## [Work to be completed]
Copy out exactly the lines below that run from the one holding "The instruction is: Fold" to the one holding "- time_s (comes", keeping both of those lines and no others.

## [Records contained in a dataset]
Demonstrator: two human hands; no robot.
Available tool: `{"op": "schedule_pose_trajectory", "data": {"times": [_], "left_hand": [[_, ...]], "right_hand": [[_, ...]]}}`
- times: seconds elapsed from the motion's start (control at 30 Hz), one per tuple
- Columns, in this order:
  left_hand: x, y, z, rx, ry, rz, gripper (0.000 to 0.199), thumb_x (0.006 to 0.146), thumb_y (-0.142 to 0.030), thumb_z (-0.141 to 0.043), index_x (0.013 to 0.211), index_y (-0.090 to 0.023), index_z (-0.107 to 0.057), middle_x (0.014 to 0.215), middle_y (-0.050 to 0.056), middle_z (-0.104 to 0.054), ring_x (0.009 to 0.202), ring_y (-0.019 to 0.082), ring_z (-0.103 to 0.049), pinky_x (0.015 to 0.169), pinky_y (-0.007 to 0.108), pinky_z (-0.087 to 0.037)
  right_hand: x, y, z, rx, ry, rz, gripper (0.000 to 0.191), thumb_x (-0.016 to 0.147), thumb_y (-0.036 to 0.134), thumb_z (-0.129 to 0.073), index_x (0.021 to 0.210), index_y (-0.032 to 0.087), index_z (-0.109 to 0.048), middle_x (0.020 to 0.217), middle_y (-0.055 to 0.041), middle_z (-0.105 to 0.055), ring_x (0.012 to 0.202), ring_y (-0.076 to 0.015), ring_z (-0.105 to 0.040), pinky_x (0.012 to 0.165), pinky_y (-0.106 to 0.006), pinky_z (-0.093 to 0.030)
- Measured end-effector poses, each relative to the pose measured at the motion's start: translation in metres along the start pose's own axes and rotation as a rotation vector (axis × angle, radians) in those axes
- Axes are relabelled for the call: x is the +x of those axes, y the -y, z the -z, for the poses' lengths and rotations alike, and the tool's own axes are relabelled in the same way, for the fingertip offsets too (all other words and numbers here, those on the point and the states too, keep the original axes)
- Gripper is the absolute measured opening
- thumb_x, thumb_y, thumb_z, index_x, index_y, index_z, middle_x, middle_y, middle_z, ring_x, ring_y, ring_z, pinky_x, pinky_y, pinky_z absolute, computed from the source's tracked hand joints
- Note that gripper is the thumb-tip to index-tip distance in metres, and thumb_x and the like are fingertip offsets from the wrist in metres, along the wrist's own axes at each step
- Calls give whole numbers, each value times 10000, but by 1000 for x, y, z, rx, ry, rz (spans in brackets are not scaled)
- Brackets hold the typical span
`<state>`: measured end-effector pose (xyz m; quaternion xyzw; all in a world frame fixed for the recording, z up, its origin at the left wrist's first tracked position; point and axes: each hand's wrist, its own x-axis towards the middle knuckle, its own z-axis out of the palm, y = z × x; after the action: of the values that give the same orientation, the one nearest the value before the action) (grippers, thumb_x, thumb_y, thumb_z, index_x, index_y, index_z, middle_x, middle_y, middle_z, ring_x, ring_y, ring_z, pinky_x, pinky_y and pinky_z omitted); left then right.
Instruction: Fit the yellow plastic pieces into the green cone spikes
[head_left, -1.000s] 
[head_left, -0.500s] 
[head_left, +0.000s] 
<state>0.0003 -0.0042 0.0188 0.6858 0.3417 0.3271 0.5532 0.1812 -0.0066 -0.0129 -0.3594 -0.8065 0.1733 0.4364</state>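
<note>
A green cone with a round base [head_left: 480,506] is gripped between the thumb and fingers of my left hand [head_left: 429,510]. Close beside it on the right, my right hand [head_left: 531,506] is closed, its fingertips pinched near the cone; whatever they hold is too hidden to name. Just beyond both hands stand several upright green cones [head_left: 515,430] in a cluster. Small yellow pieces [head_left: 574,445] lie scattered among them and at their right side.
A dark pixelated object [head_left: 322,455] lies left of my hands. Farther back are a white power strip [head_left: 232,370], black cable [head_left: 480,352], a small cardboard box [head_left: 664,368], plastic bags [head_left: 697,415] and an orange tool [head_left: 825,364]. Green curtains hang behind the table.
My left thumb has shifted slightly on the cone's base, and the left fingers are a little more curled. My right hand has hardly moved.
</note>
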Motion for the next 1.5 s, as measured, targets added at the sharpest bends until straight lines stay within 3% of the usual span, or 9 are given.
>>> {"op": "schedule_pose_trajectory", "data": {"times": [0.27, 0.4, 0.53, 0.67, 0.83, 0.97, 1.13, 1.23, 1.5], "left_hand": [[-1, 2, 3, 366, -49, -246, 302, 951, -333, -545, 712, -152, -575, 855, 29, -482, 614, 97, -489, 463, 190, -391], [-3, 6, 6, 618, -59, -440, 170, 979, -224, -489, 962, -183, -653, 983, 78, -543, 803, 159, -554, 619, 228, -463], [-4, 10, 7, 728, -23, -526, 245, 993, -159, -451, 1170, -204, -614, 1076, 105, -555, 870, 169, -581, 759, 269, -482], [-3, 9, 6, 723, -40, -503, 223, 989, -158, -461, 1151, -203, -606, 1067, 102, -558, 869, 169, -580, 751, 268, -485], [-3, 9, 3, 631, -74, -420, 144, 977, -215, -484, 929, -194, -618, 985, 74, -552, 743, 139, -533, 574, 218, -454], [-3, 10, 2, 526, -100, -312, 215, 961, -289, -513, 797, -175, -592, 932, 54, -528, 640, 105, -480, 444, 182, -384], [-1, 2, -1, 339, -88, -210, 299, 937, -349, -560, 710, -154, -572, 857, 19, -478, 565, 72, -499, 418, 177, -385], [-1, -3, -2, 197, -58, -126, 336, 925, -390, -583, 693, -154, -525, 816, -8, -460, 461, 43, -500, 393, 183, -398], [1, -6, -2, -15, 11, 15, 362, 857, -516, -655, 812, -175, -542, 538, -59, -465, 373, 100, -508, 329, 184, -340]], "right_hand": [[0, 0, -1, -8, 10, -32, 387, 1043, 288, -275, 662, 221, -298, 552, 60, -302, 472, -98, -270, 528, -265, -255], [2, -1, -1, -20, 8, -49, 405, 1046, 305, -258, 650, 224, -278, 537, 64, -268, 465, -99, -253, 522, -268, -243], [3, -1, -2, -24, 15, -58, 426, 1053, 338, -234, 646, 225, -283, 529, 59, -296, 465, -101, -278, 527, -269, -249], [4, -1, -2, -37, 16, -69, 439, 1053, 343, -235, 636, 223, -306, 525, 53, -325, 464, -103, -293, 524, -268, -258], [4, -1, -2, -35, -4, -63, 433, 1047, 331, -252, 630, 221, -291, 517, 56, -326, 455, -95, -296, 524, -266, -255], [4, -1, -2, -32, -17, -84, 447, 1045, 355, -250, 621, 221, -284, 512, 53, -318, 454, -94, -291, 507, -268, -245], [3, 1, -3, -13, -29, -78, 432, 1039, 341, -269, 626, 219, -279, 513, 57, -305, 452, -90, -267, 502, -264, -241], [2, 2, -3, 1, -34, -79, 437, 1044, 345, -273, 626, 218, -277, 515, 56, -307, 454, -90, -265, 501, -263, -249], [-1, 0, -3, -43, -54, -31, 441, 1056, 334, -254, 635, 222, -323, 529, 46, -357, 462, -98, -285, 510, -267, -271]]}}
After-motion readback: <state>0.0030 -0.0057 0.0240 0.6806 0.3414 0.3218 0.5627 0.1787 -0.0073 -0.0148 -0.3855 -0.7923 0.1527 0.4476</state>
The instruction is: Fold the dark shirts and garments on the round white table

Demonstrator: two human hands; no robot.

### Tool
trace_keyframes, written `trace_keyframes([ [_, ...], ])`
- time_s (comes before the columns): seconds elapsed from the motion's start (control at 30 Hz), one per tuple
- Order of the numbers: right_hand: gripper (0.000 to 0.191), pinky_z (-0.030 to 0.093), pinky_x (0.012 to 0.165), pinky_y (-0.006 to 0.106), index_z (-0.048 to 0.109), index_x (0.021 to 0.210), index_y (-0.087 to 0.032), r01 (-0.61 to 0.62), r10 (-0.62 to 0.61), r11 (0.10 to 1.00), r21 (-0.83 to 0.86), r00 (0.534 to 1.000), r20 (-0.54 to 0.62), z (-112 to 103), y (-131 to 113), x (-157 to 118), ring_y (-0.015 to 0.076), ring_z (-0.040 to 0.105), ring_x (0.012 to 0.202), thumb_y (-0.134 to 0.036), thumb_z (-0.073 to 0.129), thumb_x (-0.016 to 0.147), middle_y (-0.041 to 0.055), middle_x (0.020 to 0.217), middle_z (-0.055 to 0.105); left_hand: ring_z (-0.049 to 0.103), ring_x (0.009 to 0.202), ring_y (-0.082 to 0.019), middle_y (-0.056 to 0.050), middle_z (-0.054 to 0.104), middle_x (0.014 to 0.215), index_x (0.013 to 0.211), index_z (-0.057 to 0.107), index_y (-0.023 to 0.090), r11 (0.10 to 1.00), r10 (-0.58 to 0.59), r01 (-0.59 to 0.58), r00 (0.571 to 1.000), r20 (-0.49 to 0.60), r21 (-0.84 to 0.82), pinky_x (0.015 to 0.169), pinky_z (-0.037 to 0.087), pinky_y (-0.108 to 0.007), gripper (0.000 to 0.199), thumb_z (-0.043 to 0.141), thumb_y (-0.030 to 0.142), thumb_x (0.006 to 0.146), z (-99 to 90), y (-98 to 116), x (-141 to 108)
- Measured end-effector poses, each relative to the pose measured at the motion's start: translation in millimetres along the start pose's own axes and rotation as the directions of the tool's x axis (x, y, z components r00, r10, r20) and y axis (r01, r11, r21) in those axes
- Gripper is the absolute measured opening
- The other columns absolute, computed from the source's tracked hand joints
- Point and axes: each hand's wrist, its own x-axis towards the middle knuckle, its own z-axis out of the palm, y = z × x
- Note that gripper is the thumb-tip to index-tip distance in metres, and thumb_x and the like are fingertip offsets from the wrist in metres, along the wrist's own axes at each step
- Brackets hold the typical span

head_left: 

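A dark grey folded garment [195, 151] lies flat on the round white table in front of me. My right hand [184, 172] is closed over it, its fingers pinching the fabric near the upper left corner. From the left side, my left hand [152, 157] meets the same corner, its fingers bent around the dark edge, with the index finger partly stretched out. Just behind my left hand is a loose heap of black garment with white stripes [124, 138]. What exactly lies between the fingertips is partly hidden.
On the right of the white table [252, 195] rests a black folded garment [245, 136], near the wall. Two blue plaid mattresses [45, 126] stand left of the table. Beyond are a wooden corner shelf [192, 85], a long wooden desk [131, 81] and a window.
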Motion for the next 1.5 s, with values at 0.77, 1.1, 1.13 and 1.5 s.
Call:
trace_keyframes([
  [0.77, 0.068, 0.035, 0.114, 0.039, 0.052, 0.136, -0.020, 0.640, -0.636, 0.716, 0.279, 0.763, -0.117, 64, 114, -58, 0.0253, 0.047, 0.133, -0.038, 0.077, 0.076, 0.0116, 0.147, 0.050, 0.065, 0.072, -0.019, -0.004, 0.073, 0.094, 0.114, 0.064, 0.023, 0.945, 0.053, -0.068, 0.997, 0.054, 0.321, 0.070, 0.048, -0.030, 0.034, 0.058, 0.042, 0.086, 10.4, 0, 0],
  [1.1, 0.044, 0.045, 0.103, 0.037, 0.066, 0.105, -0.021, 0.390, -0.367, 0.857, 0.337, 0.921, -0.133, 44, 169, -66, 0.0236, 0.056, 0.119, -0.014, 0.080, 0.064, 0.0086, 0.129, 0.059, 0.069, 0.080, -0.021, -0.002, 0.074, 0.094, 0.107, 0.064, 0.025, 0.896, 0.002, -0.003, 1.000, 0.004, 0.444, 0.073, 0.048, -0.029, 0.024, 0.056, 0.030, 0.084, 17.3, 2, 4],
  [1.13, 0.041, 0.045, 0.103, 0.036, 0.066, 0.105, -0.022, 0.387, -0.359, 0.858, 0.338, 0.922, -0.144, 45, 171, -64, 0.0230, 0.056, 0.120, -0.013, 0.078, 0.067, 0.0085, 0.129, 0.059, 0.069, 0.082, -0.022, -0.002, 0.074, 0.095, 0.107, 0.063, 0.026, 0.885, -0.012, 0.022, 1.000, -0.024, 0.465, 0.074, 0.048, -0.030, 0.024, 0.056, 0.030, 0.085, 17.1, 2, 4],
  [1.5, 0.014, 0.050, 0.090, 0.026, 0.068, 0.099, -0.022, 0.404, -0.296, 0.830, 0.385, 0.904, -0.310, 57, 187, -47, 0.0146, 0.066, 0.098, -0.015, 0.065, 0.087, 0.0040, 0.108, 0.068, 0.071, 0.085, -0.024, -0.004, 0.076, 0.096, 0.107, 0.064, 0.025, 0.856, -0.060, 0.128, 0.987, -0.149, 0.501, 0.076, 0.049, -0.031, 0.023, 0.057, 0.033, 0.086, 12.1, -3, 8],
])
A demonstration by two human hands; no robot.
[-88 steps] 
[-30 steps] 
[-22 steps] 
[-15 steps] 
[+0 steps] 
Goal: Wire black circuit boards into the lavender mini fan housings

## [Task answer]
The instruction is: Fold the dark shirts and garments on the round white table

Demonstrator: two human hands; no robot.

### Tool
trace_keyframes, written `trace_keyframes([ [_, ...], ])`
- time_s (comes before the columns): seconds elapsed from the motion's start (control at 30 Hz), one per tuple

Nothing remains to be added to the response.